To enable concurrent processes to dispatch OpenCL APIs, a daemon was added (ti-mctd). The daemon provides the following services:

  1. Manage the OpenCL contiguous memory (CMEM) heap. Since multiple processes with OpenCL APIs share the heap, the daemon provides a centralized location to manage the heap.
  2. OpenCL DSP monitor lifetime management (only on K2x SoCs). On K2x devices, the ti-mctd daemon uses MPM to reset, load and run the OpenCL monitor on the DSPs during boot.

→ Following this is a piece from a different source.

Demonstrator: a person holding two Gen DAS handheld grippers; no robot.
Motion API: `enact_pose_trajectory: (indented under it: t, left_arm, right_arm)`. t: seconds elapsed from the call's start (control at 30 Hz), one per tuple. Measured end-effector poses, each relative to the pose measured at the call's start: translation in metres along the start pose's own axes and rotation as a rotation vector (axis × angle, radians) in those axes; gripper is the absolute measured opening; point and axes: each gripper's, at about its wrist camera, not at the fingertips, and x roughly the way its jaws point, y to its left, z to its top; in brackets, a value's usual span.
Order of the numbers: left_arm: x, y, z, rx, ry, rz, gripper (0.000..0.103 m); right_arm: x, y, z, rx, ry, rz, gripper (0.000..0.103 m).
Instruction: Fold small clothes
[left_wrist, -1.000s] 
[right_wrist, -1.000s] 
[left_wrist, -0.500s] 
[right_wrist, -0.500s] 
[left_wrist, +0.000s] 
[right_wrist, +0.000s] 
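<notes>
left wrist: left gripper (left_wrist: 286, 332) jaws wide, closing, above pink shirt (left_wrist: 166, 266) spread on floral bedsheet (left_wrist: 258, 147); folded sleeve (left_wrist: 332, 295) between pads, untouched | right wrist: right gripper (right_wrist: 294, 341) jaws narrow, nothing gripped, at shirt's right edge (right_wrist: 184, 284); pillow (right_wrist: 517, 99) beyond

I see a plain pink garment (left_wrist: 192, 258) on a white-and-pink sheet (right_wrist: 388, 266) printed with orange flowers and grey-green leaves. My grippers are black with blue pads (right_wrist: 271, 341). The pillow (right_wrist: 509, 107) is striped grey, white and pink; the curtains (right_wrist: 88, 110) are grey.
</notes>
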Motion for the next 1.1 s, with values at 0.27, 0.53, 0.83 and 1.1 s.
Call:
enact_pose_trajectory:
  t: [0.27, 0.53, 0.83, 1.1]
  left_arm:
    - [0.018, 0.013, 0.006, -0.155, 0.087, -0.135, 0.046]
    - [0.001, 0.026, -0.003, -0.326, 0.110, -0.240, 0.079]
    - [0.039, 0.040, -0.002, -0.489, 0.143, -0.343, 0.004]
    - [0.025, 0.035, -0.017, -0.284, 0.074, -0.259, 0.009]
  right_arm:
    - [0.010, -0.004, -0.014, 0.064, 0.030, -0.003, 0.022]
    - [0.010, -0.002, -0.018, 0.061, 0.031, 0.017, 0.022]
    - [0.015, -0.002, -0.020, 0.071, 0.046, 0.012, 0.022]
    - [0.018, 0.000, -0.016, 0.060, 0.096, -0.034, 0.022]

The ti-mctd daemon is started during boot as a systemd service. The associated systemd unit file is located at /lib/systemd/system/ti-mct-daemon.service


The daemon can be stopped by the user by executing pkill ti-mctd and restarted by executing ti-mctd. Scenarios in which the user will need to restart the daemon include:

  1. The DSPs crash (or)
  2. The Linux inter-process shared memory heap managed by the daemon runs out of space (application terminates with a boost::interprocess::bad_alloc exception).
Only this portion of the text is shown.